Twin films are one of those bizarre phenomenons that crop up way too often in a town as small as Hollywood, because there’s no way nobody notices two nearly identical projects are being worked on at the same time, and it’s even worse when they release in close proximity to each other. Deep Impact may have gotten out of the gate first, but it easily fell to Armageddon.

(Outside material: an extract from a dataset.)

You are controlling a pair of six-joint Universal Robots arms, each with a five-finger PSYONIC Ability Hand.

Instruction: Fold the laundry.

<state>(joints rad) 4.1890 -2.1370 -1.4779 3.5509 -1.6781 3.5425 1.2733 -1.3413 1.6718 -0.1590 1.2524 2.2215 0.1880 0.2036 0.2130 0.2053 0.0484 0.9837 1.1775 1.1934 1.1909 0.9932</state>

Michael Bay’s eye-popping ode to excess ended up as the highest-grossing release of 1998 after hauling in $553 million at the box office, embedding itself in the cultural zeitgeist in the process. Mimi Leder’s competing apocalyptic epic had only arrived in theaters 53 days previously, but it didn’t stand a chance in the face of a genuine cultural phenomenon.
That’s a shame when it’s easily the superior of the two from a dramatic and narrative standpoint, even if it couldn’t hold a candle to Bay’s singular style when it came to the explosive set pieces. It’s a different, more contemplative, and introspective piece of work, but it ended up securing a legacy that was basically “it isn’t Armageddon.”
$350 million in ticket sales is nothing to be sniffed at, though, and even 25 years on it can still have streaming subscribers running to the nearest bunker for cover. Per FlixPatrol, Deep Impact has exploded back into life on the iTunes global charts, ranking as one of the platform’s top-viewed titles this weekend.
“The thinking man’s Armageddon” isn’t really much of a compliment either, but that’s pretty much exactly what it is, for better or worse.